▸ PROVIDED DATA:
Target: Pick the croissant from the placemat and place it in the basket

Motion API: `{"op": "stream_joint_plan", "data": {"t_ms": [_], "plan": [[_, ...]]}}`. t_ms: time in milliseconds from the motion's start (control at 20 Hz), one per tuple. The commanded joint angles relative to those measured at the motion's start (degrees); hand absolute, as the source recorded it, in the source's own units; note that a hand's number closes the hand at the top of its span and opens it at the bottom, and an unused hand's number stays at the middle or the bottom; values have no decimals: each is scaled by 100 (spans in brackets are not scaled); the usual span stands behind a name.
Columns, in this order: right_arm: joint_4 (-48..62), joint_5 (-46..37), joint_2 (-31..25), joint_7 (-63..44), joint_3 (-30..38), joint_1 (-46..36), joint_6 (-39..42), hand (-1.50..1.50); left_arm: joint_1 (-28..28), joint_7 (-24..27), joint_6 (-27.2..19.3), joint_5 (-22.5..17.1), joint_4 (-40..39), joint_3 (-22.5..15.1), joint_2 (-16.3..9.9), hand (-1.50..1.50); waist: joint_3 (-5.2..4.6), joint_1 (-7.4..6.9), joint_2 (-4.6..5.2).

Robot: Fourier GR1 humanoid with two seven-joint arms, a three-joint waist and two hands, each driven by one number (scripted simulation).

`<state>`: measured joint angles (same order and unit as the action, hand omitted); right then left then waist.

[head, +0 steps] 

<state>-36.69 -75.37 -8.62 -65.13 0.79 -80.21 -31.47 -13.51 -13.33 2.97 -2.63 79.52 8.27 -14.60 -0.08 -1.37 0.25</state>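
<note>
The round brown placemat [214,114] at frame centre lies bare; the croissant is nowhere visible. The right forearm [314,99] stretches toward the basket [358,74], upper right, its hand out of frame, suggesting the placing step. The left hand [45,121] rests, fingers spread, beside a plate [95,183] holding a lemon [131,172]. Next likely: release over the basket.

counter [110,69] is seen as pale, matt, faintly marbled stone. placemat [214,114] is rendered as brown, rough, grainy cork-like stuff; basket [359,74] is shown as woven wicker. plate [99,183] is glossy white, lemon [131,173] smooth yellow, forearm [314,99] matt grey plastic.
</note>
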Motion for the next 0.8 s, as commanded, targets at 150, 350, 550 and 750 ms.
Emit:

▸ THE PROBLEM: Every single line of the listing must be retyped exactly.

▸ EXERCISE OUTPUT:
Target: Pick the croissant from the placemat and place it in the basket

Motion API: `{"op": "stream_joint_plan", "data": {"t_ms": [_], "plan": [[_, ...]]}}`. t_ms: time in milliseconds from the motion's start (control at 20 Hz), one per tuple. The commanded joint angles relative to those measured at the motion's start (degrees); hand absolute, as the source recorded it, in the source's own units; note that a hand's number closes the hand at the top of its span and opens it at the bottom, and an unused hand's number stays at the middle or the bottom; values have no decimals: each is scaled by 100 (spans in brackets are not scaled); the usual span stands behind a name.
Columns, in this order: right_arm: joint_4 (-48..62), joint_5 (-46..37), joint_2 (-31..25), joint_7 (-63..44), joint_3 (-30..38), joint_1 (-46..36), joint_6 (-39..42), hand (-1.50..1.50); left_arm: joint_1 (-28..28), joint_7 (-24..27), joint_6 (-27.2..19.3), joint_5 (-22.5..17.1), joint_4 (-40..39), joint_3 (-22.5..15.1), joint_2 (-16.3..9.9), hand (-1.50..1.50); waist: joint_3 (-5.2..4.6), joint_1 (-7.4..6.9), joint_2 (-4.6..5.2).

Robot: Fourier GR1 humanoid with two seven-joint arms, a three-joint waist and two hands, each driven by one number (scripted simulation).

`<state>`: measured joint angles (same order and unit as the action, hand omitted); right then left then waist.

[head, +0 steps] 

<state>-36.69 -75.37 -8.62 -65.13 0.79 -80.21 -31.47 -13.51 -13.33 2.97 -2.63 79.52 8.27 -14.60 -0.08 -1.37 0.25</state>
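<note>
The round brown placemat [214,114] at frame centre lies bare; the croissant is nowhere visible. The right forearm [314,99] stretches toward the basket [358,74], upper right, its hand out of frame, suggesting the placing step. The left hand [45,121] rests, fingers spread, beside a plate [95,183] holding a lemon [131,172]. Next likely: release over the basket.

counter [110,69] is seen as pale, matt, faintly marbled stone. placemat [214,114] is rendered as brown, rough, grainy cork-like stuff; basket [359,74] is shown as woven wicker. plate [99,183] is glossy white, lemon [131,173] smooth yellow, forearm [314,99] matt grey plastic.
</note>
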Motion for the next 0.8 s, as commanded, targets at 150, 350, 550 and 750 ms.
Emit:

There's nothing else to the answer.